Founder of GOODSTUPH

Known for being the digital marketing and advertising guru behind award-winning social media agency GOODSTUPH, Pat Law is also a philanthropist who never fails to give back to society.

As businesses felt the impact of Covid-19 and a very necessary circuit breaker, Law knew she had to do something for the community. Serendipitously, opportunity knocked in the form of the #SGPaySitForward initiative. Conceived by co-founder of Night Owl Cinematics Sylvia Chan and Ninja Van CEO Lai Chang Wen, it aimed to raise funds to deliver 100,000 care packs to vulnerable groups in Singapore.
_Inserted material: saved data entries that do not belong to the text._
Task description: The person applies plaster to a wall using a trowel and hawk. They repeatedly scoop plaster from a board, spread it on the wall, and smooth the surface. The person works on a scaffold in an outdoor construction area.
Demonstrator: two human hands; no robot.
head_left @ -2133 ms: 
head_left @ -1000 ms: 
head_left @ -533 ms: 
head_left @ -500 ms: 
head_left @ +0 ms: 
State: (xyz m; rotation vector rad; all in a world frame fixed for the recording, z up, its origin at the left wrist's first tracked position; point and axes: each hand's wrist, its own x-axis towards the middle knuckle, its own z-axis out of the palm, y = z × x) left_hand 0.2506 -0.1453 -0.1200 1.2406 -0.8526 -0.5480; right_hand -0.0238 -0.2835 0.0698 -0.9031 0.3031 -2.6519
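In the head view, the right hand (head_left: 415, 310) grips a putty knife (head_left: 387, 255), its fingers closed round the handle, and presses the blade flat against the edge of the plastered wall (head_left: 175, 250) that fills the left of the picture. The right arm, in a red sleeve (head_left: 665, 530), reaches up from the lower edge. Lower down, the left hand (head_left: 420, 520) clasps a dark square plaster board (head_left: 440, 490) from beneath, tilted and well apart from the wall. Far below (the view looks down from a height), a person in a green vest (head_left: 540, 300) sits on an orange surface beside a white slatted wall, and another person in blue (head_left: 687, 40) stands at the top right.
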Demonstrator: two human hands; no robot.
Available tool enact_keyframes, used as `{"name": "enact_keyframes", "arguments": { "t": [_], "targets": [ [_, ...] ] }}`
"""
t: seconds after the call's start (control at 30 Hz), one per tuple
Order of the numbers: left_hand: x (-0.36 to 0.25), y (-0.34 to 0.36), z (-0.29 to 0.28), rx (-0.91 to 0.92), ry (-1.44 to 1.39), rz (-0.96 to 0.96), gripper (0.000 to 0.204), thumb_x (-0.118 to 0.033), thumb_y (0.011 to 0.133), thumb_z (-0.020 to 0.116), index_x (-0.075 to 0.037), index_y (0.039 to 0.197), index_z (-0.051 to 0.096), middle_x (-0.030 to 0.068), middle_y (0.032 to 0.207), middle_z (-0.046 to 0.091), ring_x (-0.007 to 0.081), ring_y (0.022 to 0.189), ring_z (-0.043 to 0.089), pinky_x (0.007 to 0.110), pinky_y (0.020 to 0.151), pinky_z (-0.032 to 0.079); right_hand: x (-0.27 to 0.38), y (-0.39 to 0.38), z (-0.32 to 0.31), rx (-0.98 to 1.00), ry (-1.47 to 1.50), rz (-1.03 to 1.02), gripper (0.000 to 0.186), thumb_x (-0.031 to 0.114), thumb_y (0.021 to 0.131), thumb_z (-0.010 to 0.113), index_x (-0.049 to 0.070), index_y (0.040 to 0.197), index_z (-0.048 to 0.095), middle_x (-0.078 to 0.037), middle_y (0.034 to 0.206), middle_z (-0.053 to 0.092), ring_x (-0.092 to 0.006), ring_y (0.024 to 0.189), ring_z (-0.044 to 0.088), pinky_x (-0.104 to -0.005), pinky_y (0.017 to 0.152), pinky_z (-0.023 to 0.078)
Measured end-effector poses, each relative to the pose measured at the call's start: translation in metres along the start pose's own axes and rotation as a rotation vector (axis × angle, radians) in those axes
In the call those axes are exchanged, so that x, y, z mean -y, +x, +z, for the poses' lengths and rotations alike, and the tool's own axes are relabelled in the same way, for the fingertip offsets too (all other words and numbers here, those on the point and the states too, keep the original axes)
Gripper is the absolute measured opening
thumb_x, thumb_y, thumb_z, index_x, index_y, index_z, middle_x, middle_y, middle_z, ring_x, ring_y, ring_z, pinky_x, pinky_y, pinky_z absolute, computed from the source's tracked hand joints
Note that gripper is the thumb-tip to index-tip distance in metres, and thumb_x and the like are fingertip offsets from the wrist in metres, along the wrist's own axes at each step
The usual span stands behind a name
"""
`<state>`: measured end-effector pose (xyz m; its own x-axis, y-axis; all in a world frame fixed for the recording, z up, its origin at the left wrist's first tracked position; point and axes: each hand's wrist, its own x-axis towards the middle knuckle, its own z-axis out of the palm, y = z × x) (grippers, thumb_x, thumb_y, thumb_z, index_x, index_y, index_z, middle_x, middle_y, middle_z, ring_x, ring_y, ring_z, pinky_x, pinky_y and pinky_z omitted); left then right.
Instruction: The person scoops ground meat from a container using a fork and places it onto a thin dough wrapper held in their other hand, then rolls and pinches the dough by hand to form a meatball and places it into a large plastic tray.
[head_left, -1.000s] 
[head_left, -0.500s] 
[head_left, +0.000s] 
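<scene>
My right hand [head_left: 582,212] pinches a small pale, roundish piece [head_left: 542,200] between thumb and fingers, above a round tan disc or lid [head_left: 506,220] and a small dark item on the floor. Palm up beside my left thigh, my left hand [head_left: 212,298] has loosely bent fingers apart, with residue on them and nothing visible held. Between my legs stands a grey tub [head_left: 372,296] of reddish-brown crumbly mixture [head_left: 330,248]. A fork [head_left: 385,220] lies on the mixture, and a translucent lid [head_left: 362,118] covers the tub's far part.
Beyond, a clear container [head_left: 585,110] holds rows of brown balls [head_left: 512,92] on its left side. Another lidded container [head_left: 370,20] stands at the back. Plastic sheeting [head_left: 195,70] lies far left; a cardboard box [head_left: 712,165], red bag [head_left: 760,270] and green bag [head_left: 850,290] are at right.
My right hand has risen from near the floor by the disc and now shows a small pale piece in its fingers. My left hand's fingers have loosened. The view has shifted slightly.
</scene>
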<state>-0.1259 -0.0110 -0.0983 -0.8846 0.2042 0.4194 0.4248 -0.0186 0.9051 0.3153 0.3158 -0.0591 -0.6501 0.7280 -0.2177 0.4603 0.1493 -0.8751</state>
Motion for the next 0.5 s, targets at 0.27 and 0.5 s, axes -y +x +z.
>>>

“When Sylvia asked if I could lend a hand from a marketing perspective, it was the most natural thing to say yes,” says Law, who is a generous donor to various causes, and also sponsors children via World Vision as well as a few stateless women in Thailand “who unfortunately have to make a living from working at strip clubs”.

“For the longest time, I’ve been volunteering with my money, not my time. It’s shameful,” she says, “but time remains a luxury I can’t necessarily afford. I don’t want to be a fly-by-night volunteer and start cancelling on marginalised groups.”

While the world may look bleak now, she believes that it is always in darkness that you find the light. “Better yet,” she says, “be that light.”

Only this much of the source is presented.